> **Your goal**:
Give the number of lines in the material below that include "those", and write nothing else.
Start of Block
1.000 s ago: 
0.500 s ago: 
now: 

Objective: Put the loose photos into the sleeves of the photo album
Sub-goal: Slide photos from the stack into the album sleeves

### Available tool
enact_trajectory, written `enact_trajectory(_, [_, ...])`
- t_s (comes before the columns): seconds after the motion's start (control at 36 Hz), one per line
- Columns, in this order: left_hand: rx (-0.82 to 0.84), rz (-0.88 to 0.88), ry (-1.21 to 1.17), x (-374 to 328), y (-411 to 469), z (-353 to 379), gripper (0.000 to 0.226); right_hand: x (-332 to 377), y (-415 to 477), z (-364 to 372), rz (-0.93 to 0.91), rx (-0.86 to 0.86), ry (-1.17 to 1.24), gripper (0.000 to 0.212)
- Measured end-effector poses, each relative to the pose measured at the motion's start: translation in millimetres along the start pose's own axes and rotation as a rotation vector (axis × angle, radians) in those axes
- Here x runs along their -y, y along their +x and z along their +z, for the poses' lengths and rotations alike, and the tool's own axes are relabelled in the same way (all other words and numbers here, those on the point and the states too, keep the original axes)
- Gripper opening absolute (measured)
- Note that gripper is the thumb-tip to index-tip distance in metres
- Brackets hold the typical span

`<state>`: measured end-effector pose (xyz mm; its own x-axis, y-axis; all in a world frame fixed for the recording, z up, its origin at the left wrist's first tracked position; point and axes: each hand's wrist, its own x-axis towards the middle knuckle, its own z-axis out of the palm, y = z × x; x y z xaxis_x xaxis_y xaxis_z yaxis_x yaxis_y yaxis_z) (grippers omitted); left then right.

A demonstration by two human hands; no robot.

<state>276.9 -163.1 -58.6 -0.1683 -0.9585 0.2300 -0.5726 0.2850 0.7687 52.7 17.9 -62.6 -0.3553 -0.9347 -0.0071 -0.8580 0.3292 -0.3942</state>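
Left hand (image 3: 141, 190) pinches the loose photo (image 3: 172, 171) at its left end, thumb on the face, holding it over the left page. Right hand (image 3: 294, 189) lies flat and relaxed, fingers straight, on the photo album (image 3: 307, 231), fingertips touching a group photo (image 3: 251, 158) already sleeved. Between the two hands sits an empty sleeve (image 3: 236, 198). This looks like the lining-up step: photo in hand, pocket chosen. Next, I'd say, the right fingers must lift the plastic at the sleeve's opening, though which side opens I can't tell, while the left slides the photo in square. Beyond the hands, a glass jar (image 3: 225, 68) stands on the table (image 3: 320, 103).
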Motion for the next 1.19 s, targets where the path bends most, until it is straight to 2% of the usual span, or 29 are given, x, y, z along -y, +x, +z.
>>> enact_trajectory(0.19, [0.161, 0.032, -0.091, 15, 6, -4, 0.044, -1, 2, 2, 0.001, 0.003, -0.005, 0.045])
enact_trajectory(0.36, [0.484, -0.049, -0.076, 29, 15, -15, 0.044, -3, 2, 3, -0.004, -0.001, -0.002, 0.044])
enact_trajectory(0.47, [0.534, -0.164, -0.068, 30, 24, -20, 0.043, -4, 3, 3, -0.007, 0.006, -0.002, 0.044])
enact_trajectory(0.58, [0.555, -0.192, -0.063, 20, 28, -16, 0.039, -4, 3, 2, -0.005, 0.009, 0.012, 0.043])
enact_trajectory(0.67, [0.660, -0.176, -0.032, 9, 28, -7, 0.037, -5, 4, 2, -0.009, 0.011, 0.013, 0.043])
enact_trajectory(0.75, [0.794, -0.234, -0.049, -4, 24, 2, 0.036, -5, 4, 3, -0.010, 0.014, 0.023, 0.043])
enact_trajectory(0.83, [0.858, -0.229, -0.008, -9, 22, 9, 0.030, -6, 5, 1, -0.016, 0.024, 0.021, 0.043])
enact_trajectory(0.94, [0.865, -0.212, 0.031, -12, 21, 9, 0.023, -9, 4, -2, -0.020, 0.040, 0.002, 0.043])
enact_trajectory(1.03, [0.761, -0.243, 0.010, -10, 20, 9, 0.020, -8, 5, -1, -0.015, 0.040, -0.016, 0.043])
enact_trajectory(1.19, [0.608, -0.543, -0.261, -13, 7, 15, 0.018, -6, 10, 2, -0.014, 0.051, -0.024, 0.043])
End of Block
> **Answer to the exercise**:
2